Las ONG comienzan a tener que ayudar a familias mileuristas

(PD).- Se trata de parejas de clase media y mujeres solas con hijos a su cargo que jamás antes habían pedido Buscan en organizaciones sociales ropa, alimentos e incluso el pago puntual de algún recibo.

Hasta hace unos meses, entre los dos, llegaban a final de mes, a pesar de haberse metido en la compra de una vivienda hace tres o cuatro años.

La suma de sus ingresos superaba los 1.700 euros y -aunque no había para excesos-, tiraban. Ahora, víctimas del paro, de la subida de las hipotecas y del precio de los alimentos, se han visto obligados a pedir ayuda a una ong por primera vez en su vida.

El ejemplo responde a un caso tipo de un nuevo perfil de usuario que empieza a acercarse a los servicios sociales y a diferentes asociaciones. De hecho, se trata de una de las familias que Vicente Jiménez, trabajador social de Cáritas, ha atendido en el último mes y medio:

«Yo empecé a detectar este fenómeno poco después de Navidad».

En este caso, como en la mayoría, el problema surge por la pérdida del empleo del marido, que trabajaba en la construcción: «En todas las situaciones de este tipo que hemos atendido desde entonces, el cabeza de familia es un peón albañil que se ha quedado en paro, por lo que ahora los únicos ingresos que entran en la casa son los de sus esposas, que suelen trabajar en limpieza de casas y oficinas».

La drástica reducción de ingresos les hace imposible afrontar el pago de una hipoteca que además ha subido, y aunque hasta ahora han salido adelante gracias a la ayuda familiar, saben que no podrán seguir así por mucho tiempo. «¿Mi casa!», asegura que le repetía una mujer que se encontraba en la situación descrita. «Lleva tres años pagando la hipoteca religiosamente, pero ahora el banco empieza a decir que qué pasa», añade Jiménez.

Matrimonio con hijos

El perfil que ha llegado a Cáritas responde al de un matrimonio de poco más de cuarenta años y con dos hijos menores de diez, y aunque el paro en la construcción se ha cebado especialmente con la población inmigrante, en todos los casos atendidos se trata de ciudadanos malagueños:

«Además, el marido busca trabajo desesperadamente. Se ve que lo hace, porque trae el currículum y el nombre de las empresas a las que ha llamado. Pero nada. Además, se trata de personas que han tenido contratos precarios y mal hechos, y que no pueden cobrar el paro de forma inmediata».

Vicente hace notar que otra característica que se repite es el mal trago que les supone recurrir a una organización benéfica: «No están acostumbrados a pedir y jamás pensaron que lo tendrían que hacer. Lo pasan fatal», afirma.

El trabajador social de Cáritas asegura que la respuesta desde la organización social es difícil.
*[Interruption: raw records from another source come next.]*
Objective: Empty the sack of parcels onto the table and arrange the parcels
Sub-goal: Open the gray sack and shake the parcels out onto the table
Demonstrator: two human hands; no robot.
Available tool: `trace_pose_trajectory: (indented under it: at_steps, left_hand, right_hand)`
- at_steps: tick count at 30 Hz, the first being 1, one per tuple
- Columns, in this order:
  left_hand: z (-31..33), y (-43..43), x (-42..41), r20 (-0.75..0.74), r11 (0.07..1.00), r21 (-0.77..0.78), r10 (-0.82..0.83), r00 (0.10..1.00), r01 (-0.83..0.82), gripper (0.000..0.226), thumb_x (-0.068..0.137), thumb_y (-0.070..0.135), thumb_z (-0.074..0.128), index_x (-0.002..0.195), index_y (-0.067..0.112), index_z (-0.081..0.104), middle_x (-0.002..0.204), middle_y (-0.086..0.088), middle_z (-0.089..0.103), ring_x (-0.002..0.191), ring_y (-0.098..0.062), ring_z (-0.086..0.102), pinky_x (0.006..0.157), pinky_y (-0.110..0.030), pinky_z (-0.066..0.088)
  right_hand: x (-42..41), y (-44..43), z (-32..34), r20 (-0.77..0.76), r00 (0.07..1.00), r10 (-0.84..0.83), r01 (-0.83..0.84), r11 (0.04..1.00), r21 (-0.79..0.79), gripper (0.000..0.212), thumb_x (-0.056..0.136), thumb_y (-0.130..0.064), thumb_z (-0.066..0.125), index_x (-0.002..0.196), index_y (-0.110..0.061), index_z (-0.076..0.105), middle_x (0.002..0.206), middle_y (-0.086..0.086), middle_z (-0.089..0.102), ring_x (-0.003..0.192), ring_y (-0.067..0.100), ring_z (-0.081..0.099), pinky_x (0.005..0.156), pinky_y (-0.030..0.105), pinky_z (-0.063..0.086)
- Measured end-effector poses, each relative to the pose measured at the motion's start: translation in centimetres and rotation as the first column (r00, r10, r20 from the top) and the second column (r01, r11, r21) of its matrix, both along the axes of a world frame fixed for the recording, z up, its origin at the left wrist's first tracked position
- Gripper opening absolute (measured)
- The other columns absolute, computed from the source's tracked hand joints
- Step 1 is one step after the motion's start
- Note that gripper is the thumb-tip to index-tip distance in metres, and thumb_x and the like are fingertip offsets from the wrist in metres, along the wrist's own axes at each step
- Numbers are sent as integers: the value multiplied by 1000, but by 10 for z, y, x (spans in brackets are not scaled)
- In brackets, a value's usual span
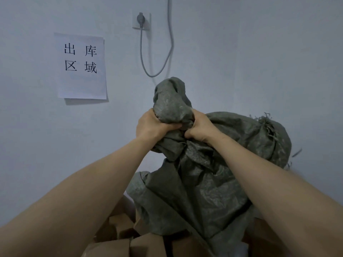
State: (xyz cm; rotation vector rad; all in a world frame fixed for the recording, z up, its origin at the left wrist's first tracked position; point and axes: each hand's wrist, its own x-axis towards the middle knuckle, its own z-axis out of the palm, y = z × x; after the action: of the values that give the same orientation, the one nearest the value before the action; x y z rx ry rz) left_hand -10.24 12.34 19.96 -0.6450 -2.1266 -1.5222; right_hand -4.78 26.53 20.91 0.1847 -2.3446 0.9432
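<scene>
A grey-green woven sack (196, 188) is held up in front of me, crumpled and hanging down. My left hand (151, 126) and my right hand (200, 127) grip a bunched fold of the sack side by side, fingers curled into the cloth. A twisted end of the sack sticks up above my hands. Several brown cardboard parcels (118, 240) lie in a heap below the sack's lower end, at the bottom of the view. The table under them is hidden.
A pale wall stands close behind the sack. A white paper sign (81, 65) with black characters is taped at the left. A wall socket (141, 20) with a grey plug and looping cable (157, 73) is above the sack.
</scene>
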Motion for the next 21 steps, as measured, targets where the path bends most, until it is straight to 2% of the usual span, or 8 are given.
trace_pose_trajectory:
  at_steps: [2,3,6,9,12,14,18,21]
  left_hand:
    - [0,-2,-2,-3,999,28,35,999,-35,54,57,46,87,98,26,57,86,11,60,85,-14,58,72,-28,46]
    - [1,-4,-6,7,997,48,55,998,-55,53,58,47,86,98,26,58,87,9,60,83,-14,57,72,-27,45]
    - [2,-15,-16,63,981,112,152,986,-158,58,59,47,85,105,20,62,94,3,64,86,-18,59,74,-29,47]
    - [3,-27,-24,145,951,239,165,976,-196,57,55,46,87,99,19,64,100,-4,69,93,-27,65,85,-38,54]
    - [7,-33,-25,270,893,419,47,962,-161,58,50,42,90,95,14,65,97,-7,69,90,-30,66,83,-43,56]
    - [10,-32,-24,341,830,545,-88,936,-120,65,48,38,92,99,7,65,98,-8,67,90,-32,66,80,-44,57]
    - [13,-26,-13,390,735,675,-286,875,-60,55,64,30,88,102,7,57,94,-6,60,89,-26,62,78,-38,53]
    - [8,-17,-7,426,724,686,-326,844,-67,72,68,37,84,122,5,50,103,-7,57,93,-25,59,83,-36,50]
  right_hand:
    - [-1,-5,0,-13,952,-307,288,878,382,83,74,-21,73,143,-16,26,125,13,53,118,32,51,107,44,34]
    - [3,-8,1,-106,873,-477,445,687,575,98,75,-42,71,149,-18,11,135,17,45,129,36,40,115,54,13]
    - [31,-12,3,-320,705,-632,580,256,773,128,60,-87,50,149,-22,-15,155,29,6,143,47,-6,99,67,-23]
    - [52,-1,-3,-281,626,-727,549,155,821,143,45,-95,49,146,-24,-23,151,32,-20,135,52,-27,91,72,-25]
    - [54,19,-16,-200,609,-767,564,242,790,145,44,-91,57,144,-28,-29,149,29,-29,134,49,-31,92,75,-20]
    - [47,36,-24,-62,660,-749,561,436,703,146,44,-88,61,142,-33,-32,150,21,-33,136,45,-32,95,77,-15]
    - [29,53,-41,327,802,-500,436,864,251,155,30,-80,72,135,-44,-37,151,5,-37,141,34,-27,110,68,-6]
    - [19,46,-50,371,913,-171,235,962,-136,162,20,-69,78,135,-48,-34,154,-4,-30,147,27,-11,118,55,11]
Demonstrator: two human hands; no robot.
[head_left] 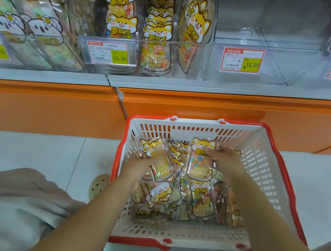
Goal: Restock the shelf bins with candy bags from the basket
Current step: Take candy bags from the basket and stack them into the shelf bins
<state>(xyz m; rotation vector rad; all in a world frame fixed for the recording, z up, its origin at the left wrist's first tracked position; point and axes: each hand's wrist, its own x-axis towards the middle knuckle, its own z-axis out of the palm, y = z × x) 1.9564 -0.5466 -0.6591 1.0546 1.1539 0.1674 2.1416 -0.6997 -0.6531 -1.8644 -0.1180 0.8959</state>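
Left hand (144, 163) closed on clear cat-printed candy bag (159, 160), right hand (224, 159) gripping second such bag (199, 163), both inside white slatted red-rimmed plastic basket (259, 171), below clear shelf bins (264, 44).

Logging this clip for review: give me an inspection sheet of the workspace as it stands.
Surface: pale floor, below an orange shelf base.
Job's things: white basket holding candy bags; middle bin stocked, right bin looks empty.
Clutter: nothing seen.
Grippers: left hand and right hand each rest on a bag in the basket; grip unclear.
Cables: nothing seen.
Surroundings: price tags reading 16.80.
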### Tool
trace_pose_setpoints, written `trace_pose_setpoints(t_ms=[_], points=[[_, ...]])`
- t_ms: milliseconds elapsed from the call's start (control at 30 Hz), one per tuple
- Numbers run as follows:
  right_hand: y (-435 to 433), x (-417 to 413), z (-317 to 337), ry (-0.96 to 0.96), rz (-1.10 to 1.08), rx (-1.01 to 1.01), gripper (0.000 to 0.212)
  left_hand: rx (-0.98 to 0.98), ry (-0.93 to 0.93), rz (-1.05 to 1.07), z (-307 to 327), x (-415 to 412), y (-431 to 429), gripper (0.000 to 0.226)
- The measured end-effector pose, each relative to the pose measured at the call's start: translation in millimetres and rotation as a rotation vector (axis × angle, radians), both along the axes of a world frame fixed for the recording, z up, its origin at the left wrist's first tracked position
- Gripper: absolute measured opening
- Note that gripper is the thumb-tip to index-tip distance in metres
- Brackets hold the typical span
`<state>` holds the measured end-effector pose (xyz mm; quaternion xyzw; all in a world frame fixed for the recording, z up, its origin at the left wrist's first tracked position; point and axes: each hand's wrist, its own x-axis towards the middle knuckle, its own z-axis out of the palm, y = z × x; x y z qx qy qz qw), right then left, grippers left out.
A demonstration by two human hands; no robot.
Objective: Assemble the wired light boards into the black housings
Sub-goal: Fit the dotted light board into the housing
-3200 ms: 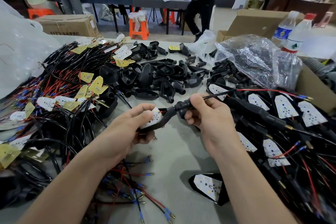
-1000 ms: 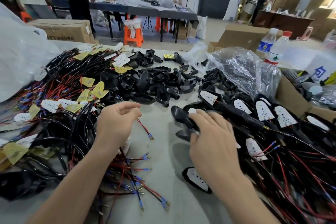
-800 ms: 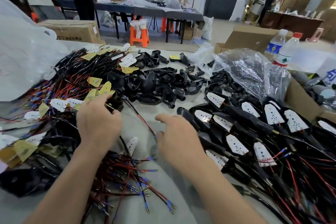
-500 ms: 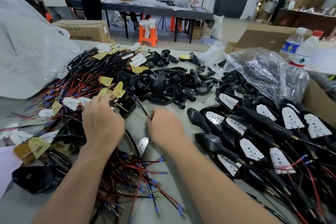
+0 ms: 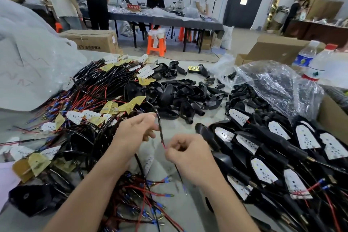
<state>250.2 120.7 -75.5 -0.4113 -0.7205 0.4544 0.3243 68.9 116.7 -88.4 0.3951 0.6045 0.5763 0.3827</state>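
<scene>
Nearest you: loose wire ends point(image 5: 150, 196) with blue crimp terminals, fanned across the bench point(image 5: 177, 128) between your forearms. Just beyond them a white light board point(image 5: 148, 164) lies flat on the bench, below your hands.

Left hand point(image 5: 135, 133): thumb and fingers pinch a black cable point(image 5: 159, 126) partway along. Right hand point(image 5: 188, 154): fingers curled, pinching the same cable's lower end, where a red core shows. The cable hangs near vertical between the 2 hands, clear of the bench. Its upper part arcs back toward the left pile — can't tell which board it ends at.

Left: tangled pile of wired boards point(image 5: 90, 103), black and red leads, white and yellow boards mixed. Right: rows of assembled housings point(image 5: 273, 147), white boards seated face up, leads trailing toward you. Centre, beyond your hands: heap of empty black housings point(image 5: 178, 94), touching the wired pile on its left side.

Further back: crumpled clear bag point(image 5: 273, 84) with more black parts in it, 2 water bottles point(image 5: 318, 66) on the right, white plastic sheet point(image 5: 28, 62) on the left.

Past the bench edge — cardboard box point(image 5: 94, 40), orange stool point(image 5: 156, 43), a long table point(image 5: 165, 19) with people at it, dark door point(image 5: 246, 2) in the far wall.
</scene>
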Motion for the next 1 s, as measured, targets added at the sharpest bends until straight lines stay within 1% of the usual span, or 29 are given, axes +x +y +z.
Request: trace_pose_setpoints(t_ms=[100, 200, 233, 333, 433, 500, 567, 633, 700, 767, 833, 900, 1000], points=[[-4, 2, 6, -0.199, 0.221, 0.057, 0.006, -0.013, -0.126, -0.131, -1, 2, 0, 0.031], [-9, 1, 10, -0.326, 0.351, 0.085, 0.011, 0.139, -0.363, -0.253, 1, -2, -1, 0.052], [-10, 1, 11, -0.353, 0.37, 0.088, 0.013, 0.197, -0.408, -0.285, 3, -5, -1, 0.057], [-10, 1, 11, -0.341, 0.339, 0.042, 0.014, 0.292, -0.413, -0.327, 7, -14, -3, 0.057], [-5, 3, 8, -0.241, 0.238, -0.054, 0.01, 0.27, -0.409, -0.321, 8, -14, -4, 0.052], [-4, 2, 6, -0.175, 0.2, -0.111, 0.007, 0.209, -0.328, -0.305, 6, -9, -4, 0.055], [-4, 0, 5, -0.04, 0.179, -0.195, 0.003, 0.147, -0.209, -0.311, 5, -3, -4, 0.047], [-2, 0, 6, 0.096, 0.146, -0.238, 0.017, 0.112, -0.094, -0.337, 6, 3, -6, 0.04], [2, 1, 4, 0.212, 0.038, -0.206, 0.03, 0.111, -0.019, -0.342, 7, 9, -7, 0.036], [9, 6, 1, 0.341, -0.112, -0.11, 0.033, 0.1, 0.094, -0.287, 5, 12, -5, 0.033], [17, 12, 1, 0.436, -0.239, -0.031, 0.023, 0.025, 0.312, -0.182, 2, 11, 0, 0.038], [22, 16, 1, 0.484, -0.318, 0.0, 0.015, -0.053, 0.595, -0.132, 2, 9, 9, 0.045], [25, 18, -1, 0.523, -0.336, -0.036, 0.018, -0.105, 0.96, -0.147, 3, 12, 33, 0.062]])
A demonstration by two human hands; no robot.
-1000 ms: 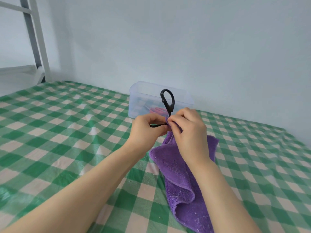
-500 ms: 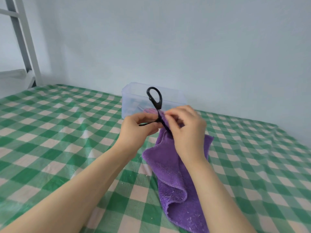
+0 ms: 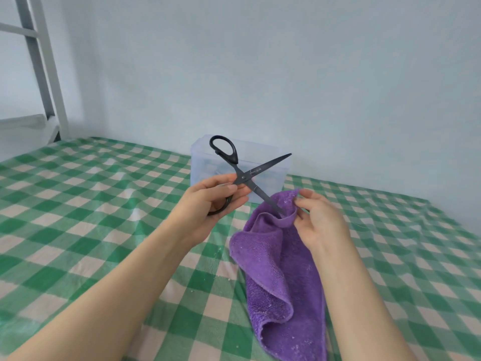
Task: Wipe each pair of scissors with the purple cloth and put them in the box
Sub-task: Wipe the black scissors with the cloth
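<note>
Surface (image 3: 78,204): covered in green-and-white check cloth, running back to a pale wall (image 3: 286,74).

Frame (image 3: 44,74): grey-white metal uprights and rungs, far left corner.

Purple cloth (image 3: 281,269): towelling, hanging in folds from the right hand toward the near edge of the surface.

Box (image 3: 205,168): clear plastic, no lid on it, at the back against the wall and behind the hands; contents too blurred to tell.

Left hand (image 3: 210,201): fingers and thumb curled round the lower handle loop of the scissors.

Right hand (image 3: 320,220): fingertips pinching the cloth's upper edge, gathered round one blade tip.

Scissors (image 3: 243,177): black, held in the air in front of the box, blades spread wide. One blade points up-right, the other runs down into the cloth fold. Upper handle loop free.
</note>
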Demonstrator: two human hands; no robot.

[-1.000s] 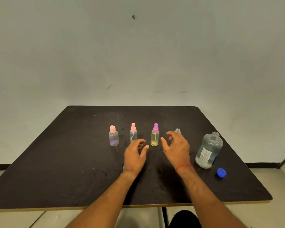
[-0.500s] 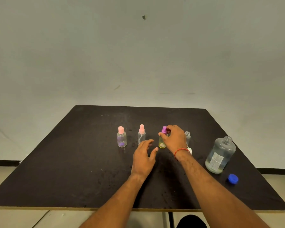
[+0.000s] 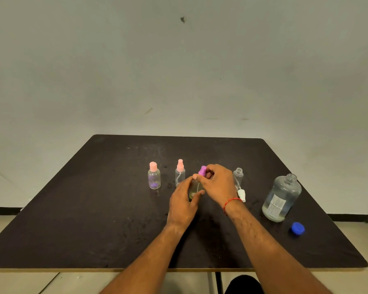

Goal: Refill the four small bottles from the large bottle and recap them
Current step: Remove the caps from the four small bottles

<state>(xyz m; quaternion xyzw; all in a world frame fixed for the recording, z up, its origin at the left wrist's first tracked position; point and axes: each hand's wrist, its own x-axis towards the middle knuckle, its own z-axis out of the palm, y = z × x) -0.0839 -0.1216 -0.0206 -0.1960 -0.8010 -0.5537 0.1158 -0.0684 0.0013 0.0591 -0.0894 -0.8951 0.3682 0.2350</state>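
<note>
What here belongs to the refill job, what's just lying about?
Job: large bottle, blue cap, open small bottle, white sprayer, pink-cap bottle, pink spray bottle, yellow bottle (left hand), purple sprayer (right hand).
Not job: red wrist thread, wall mark.

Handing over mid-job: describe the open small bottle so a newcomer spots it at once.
Find the large clear bottle near the right edge of the table. Just left of it stands the open small bottle, rightmost in the row of four. It alone in that row has no coloured top: its threaded neck is bare, and a white spray top lies in front of it.
</note>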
Además de ayuda en forma de ropa y alimentos, en casos muy puntuales, pueden asumir el pago de algún recibo del IBI o de la luz, «pero lógicamente no podemos afrontar el pago de una hipoteca».

El área de Bienestar Social del Ayuntamiento de Málaga también se enfrenta a este perfil emergente, que según su responsable, Mariví Romero, se está haciendo especialmente patente en distritos como Carretera de Cádiz, Cruz de Humilladero y determinadas barriadas de la zona Este, según le han hecho notar los directores de estos servicios sociales, en los que mas ha subido el número de usuarios. «Son familias que se acercan por primera vez a nosotros, y que no responden al típico perfil de pobreza marginal.

Sus ingresos se sitúan entre los 1.200 y los 1.400 euros. Con el pago de la hipoteca y los gastos fijos, al final les queda poco más de 300 euros, y tiene que alimentar a dos o tres niños. Esas son las cuentas». Romero asegura que las ayudas que solicitan van desde alimentos hasta el pago de unas gafas, pero que, dado sus ingresos, no pueden considerarse casos de actuación preferente.